The new numbers came from independent assessors DeGolyer and MacNaughton, and took into account the drilling and a whole host of geotechnical data RLE had gathered since it started the project.

The ‘in-place’ figure is basically a guide as to how large the petroleum reservoir could be.

RLE, however, published more numbers.

It gave shareholders both a contingent resources update and a prospective resources update.

RLE’s Contingent Resources

RLE’s Prospective Resources

As a bit of a rough guide, contingent resources are thought to be quantities of petroleum which could be recoverable from known accumulations, but are not considered ready for commercial development. The 1C, 2C, and 3C estimates are all varying degrees of certainty, with 1C being the most certain and the 3C being less so.

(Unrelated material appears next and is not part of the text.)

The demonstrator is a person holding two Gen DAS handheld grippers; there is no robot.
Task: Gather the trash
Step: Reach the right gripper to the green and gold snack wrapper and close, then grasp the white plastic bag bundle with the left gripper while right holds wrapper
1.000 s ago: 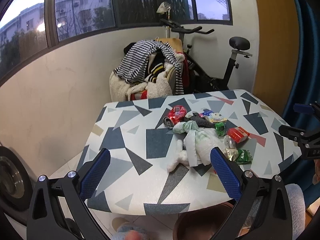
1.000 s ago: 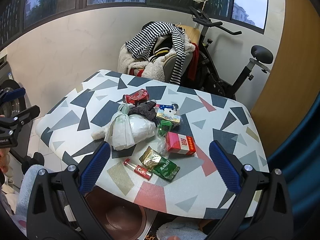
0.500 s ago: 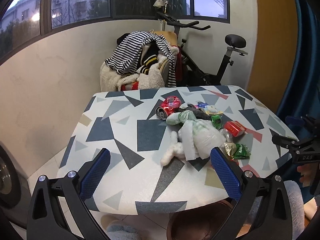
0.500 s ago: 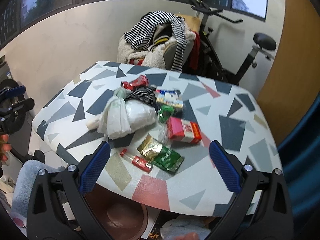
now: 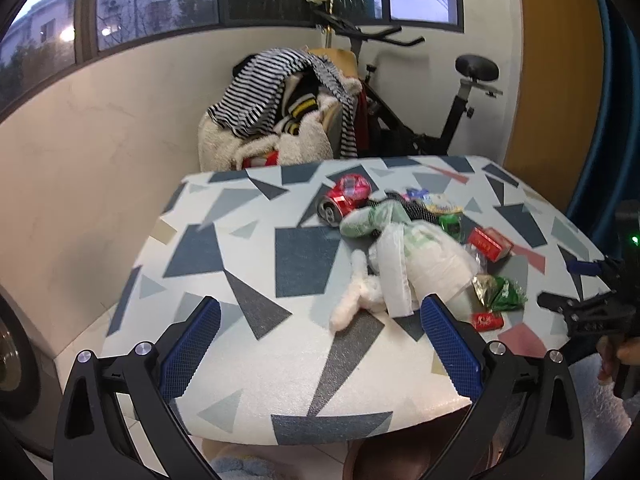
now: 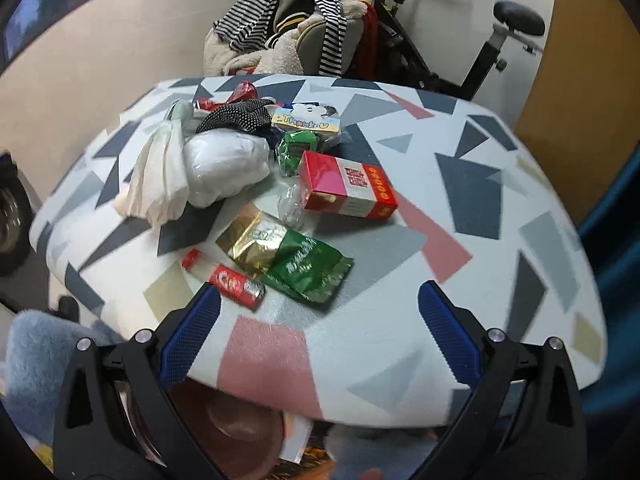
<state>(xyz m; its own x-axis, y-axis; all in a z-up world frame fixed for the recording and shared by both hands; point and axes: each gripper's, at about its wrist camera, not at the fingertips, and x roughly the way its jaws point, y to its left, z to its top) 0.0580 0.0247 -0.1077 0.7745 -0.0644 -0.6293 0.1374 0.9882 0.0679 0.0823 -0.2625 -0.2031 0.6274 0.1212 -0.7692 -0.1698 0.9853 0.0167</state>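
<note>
Trash lies in a heap on the patterned table (image 5: pixel 248 264) (image 6: pixel 472 184): a white plastic bag (image 5: pixel 424 264) (image 6: pixel 224 168), a crushed red can (image 5: pixel 344 196), a red box (image 6: pixel 344 184) (image 5: pixel 490 242), a green and gold wrapper (image 6: pixel 296 256) (image 5: pixel 500 292), a small red bar wrapper (image 6: pixel 232 280) and a "Thank U" packet (image 6: pixel 306 118). My left gripper (image 5: pixel 320 344) is open and empty at the table's near edge. My right gripper (image 6: pixel 318 340) is open and empty, just short of the red bar wrapper and green wrapper.
A brown round bin (image 6: pixel 236 432) (image 5: pixel 400 460) stands under the table's near edge. A chair piled with clothes (image 5: pixel 288 120) and an exercise bike (image 5: pixel 440 120) stand behind the table. A blue curtain (image 5: pixel 608 120) hangs at the right.
Both grippers have moved closer to the table. The right one has come down and forward toward the wrappers at the near edge. Both stay open.
</note>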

On the other hand , prospective resources is a measure of petroleum which may be potentially recoverable from undiscovered accumulations.

So what now?

While the resource sizes above appear pretty good, the thing to remember here is that they are pretty contingent on a lot of things happening, so it’s probably not good practice to judge RLE’s fortunes entirely by them.

Besides, the numbers are based off wells which have not been fracced.

In the Cooper Basin, hydraulic fracturing can lead to higher flow rates as the practice opens fissures and allows gas to flow more freely.

For those of you uninitiated, hydraulic fracturing is the practice of creating fissures in hard rock such as shale rock, and then flooding the fissures with a liquid known as ‘proppant’, which contains small amounts of sand which hold the fissures open, allowing the gas to flow.

Here’s a video.

The fraccing of the formations being tapped by RLE have the potential to put flow on supercharge.

To that end, and the back end of last year it tapped the venerable Halliburton, one of the most experienced fraccing crews in the world, to conduct fraccing on both Queenscliff-1 and Tamarama-1.

The fraccing programme is due to commence in the coming days...

Should it come off, this has the potential to transform RLE from a junior, to a junior with one hell of a carrot to lure potential investors.

In fact, one of those investors lined up, even before the fraccing began...

However, there is no guarantee that the fraccing operation will be a success, and caution is advised when considering RLE as an investment – this is a speculative stock.

RLE’s deal with Incitec Pivot

RLE’s work in the Cooper Basin has caught the attention of several people looking at the basin closely, but it’s the interest of industrial giant Incitec Pivot which has the potential to transform RLE into something massive.

Last May RLE signed a non-binding letter of intent with Incitec for a 10-year supply deal, or 100 petajoules of gas, on the back of the drilling.

At current market prices this works out at about $800 million over the life of the potential deal, but we must stress it’s only a potential deal.

Incitec and RLE signed a LOI on the proviso that they work towards a definitive agreement.

So this is currently far from being the finished article, and it gives RLE scope to talk to other interested parties should they be able to lob in another offer.

So why is Incitec Pivot, a massive chemicals company with a market cap of nearly $6 Billion (yes, with a ‘B’), taking an interest in little ol’ RLE?

The answer may lay in the chart below.

While these projections are thought to be on the higher end of estimates, particularly for industrial usage, the demand added by the LNG players in Queensland is very, very real.

These are simply huge projects, and they haven’t been able to meet all the project requirements themselves.

Thanks to some early issues around coal seam gas flow rates, the LNG players have had to dip into the open market to secure gas in the early stages of project life.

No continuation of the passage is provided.